Every line in the records below between the one holding "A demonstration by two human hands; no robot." and the one holding "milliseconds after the", inclusive, is to be set down exactly; all other lines are to be left out.

··· Dataset records

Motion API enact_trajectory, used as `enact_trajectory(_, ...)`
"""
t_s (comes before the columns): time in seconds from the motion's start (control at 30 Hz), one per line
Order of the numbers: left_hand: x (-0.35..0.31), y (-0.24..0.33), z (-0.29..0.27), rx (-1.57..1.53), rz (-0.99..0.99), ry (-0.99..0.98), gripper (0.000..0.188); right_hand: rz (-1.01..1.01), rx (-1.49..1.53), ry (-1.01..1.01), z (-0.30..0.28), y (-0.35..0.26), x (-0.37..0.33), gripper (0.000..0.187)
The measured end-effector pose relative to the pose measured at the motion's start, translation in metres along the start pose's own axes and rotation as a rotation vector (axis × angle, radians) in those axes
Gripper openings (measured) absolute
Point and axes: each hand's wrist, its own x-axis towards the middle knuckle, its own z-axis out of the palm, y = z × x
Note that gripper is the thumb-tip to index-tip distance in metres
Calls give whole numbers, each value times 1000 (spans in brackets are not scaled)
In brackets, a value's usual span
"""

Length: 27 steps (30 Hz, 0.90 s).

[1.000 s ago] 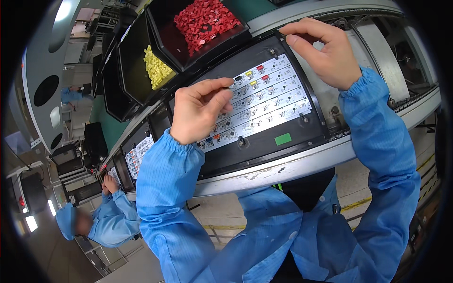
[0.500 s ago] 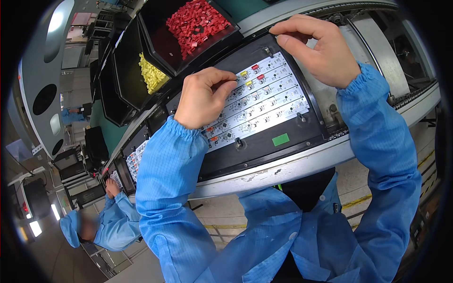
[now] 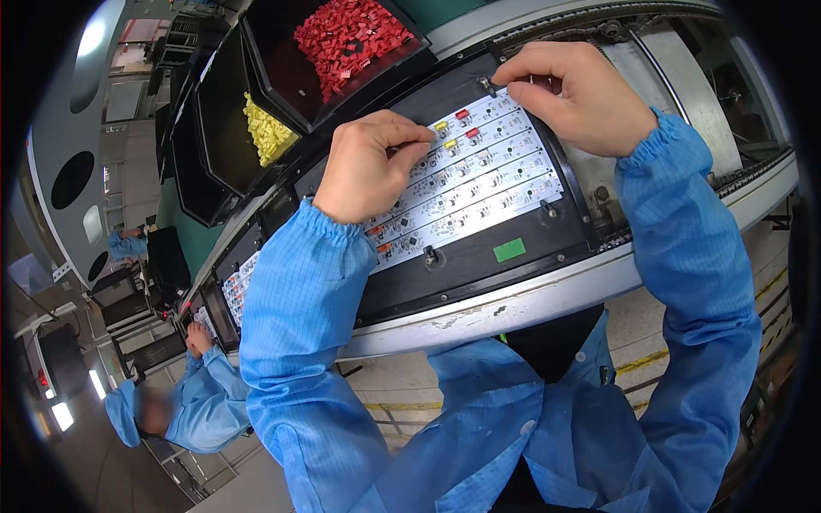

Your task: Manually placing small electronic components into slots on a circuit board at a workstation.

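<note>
A white panel of narrow circuit boards (image 3: 479,184) lies in a black carrier (image 3: 462,278). Its two upper strips carry yellow connectors (image 3: 441,126) and red connectors (image 3: 463,114); orange-red parts (image 3: 377,230) show at the left ends of lower strips. My left hand (image 3: 368,167) is over the panel's upper left, thumb and forefinger closed by the top strip. Whatever those fingertips hold is hidden. At the upper right corner, beside a black peg (image 3: 487,85), my right hand (image 3: 581,98) has its thumb and fingers bent together. Nothing between them can be made out.
Black bins hold red connectors (image 3: 346,43) and yellow connectors (image 3: 268,132) beyond the carrier. A metal conveyor rail (image 3: 513,313) runs along the near side. A green label (image 3: 509,250) sits on the carrier. At far left a co-worker (image 3: 192,398) handles another panel.
My right hand has come down toward the panel's upper right corner, its fingertips now beside the peg. My left hand stays near the top strip, shifted only slightly. The view has moved a little.
</note>
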Motion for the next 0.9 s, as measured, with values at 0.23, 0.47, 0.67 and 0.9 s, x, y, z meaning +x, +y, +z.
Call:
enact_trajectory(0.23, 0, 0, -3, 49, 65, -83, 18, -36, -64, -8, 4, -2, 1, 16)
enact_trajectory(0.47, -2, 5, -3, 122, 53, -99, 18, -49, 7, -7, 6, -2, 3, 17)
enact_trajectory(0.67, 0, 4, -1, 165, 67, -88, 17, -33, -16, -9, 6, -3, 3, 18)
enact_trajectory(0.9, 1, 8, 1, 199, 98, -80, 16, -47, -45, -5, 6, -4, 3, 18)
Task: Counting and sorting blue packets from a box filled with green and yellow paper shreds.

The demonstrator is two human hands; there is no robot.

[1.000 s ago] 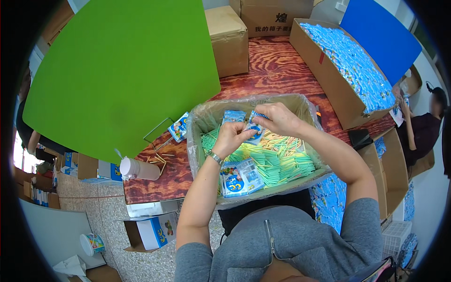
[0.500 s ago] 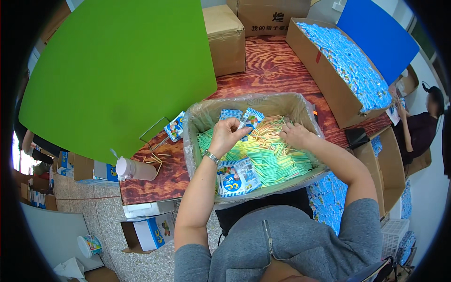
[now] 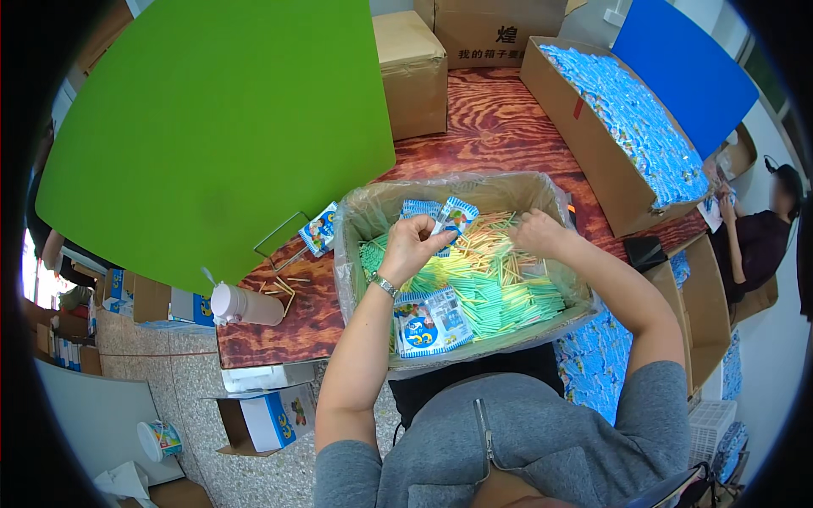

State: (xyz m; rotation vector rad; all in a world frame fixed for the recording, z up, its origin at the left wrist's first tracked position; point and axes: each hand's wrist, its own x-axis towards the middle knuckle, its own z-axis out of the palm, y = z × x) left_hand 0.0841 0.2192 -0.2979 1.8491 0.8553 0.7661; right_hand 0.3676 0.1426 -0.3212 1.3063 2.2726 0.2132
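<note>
Box (image 3: pixel 517 190) in the middle: left hand (image 3: pixel 412 247), ten o'clock, pinches a small blue packet (image 3: pixel 460 212) at twelve; well apart at two, right hand (image 3: pixel 539 234) curls over sticks (image 3: pixel 487 300), grip hidden. Looks like stick-gathering, and the next move calls for a light pinch!

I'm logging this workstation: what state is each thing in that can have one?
Left hand: pinching a small packet
Small packet: held up; opened or sealed, cannot tell
Right hand: curled at the coloured sticks; any hold unclear
Lined carton: open, partly filled with coloured sticks
Large carton, upper right: open, filled with blue packets
Brown carton beside green board: shut
Pink bottle: apparently upright, closed
</note>
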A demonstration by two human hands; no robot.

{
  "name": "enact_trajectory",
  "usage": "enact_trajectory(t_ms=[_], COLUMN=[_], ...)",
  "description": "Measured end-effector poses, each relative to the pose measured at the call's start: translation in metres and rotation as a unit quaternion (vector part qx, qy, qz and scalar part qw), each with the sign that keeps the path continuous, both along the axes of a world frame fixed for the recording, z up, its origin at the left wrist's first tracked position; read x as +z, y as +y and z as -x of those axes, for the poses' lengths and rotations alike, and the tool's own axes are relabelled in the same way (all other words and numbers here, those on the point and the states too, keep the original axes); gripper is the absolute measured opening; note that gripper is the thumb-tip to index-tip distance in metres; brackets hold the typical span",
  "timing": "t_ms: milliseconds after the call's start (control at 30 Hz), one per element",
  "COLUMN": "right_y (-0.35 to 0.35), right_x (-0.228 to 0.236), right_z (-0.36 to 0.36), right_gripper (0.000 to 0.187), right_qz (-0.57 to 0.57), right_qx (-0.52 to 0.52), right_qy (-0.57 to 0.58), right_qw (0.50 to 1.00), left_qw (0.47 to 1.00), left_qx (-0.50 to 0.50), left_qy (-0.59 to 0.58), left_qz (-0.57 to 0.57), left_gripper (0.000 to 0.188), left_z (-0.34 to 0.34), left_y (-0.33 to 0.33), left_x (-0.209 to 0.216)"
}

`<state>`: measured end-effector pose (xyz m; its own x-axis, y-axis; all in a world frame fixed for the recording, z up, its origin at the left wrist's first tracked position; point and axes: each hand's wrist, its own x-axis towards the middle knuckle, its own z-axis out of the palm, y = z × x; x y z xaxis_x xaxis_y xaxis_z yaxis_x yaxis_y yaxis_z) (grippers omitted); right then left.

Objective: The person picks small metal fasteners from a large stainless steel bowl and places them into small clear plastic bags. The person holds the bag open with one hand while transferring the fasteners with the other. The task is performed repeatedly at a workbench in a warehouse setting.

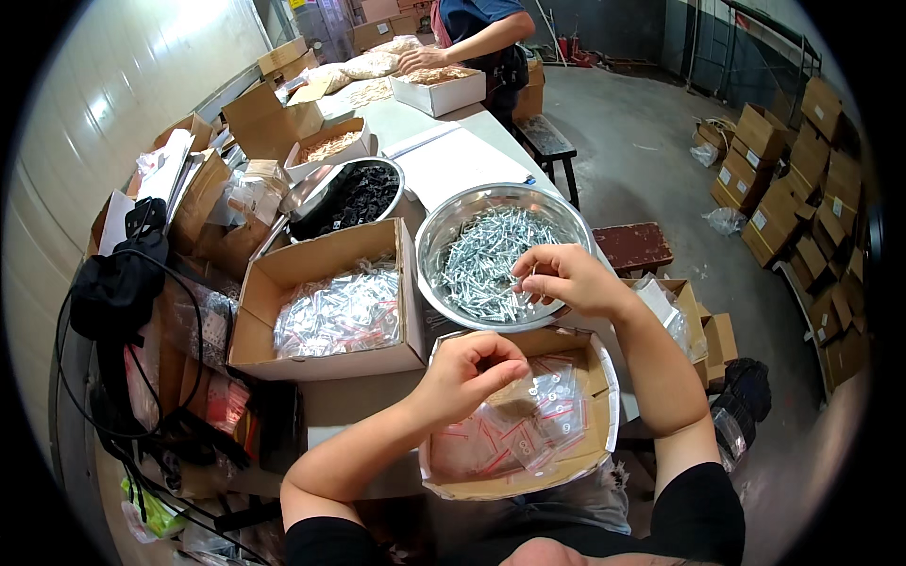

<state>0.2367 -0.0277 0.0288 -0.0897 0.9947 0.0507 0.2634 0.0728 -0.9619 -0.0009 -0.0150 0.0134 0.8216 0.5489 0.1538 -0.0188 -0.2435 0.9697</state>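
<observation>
Right hand (564, 278) pinches screws over steel bowl (434, 236) of screws (481, 259); left hand (467, 373) curled above box (604, 443) of small zip bags (528, 424), grasp unclear.

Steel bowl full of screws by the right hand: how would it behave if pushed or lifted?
The steel bowl looks heaped with screws, so probably heavy for its size. Its rounded, shiny wall may slide or rock when pushed. Loose screws would likely shift and spill if tilted; the right hand hovers over them.

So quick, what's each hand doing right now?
Left hand: fingers curled shut over the box of small bags; contents hidden.
Right hand: pinching screws over the steel bowl.
</observation>
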Motion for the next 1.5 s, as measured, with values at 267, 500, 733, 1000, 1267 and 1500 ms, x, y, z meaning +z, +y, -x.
enact_trajectory(t_ms=[267,500,733,1000,1267,1500], right_y=[0.003,-0.003,-0.021,-0.034,-0.045,-0.039], right_x=[-0.006,0.003,0.022,0.025,0.026,0.026], right_z=[-0.003,-0.002,0.008,0.028,0.043,0.035], right_gripper=[0.012,0.014,0.015,0.020,0.023,0.020], right_qz=[-0.047,-0.020,0.017,-0.150,-0.199,-0.246], right_qx=[0.024,0.031,0.103,0.164,0.157,0.186], right_qy=[0.054,0.098,0.139,-0.062,-0.099,-0.083], right_qw=[0.997,0.995,0.985,0.973,0.962,0.948], left_qw=[0.996,0.980,0.982,0.979,0.991,0.965], left_qx=[-0.014,0.018,-0.060,-0.066,-0.074,-0.105], left_qy=[0.038,0.029,-0.044,0.017,0.074,0.004], left_qz=[0.079,0.196,0.171,0.190,0.082,0.239], left_gripper=[0.009,0.013,0.010,0.027,0.032,0.039], left_z=[-0.001,-0.003,0.000,-0.007,-0.007,-0.003], left_y=[-0.001,0.004,0.008,0.001,0.005,0.003], left_x=[-0.002,-0.001,-0.008,-0.003,-0.006,-0.002])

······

Solution to this task —
A demonstration by two human hands; no robot.

{
  "name": "enact_trajectory",
  "usage": "enact_trajectory(t_ms=[_], COLUMN=[_], ...)",
  "description": "Measured end-effector poses, each relative to the pose measured at the call's start: translation in metres and rotation as a unit quaternion (vector part qx, qy, qz and scalar part qw), each with the sign that keeps the path continuous, both along the axes of a world frame fixed for the recording, z up, its origin at the left wrist's first tracked position; read x as +z, y as +y and z as -x of those axes, for the poses' lengths and rotations alike, and the tool's own axes are relabelled in the same way (all other words and numbers here, those on the point and the states too, keep the original axes); gripper is the absolute measured opening; note that gripper is the thumb-tip to index-tip distance in metres; brackets hold the typical span",
  "timing": "t_ms: milliseconds after the call's start (control at 30 Hz), one per element",

What appears above is the full answer.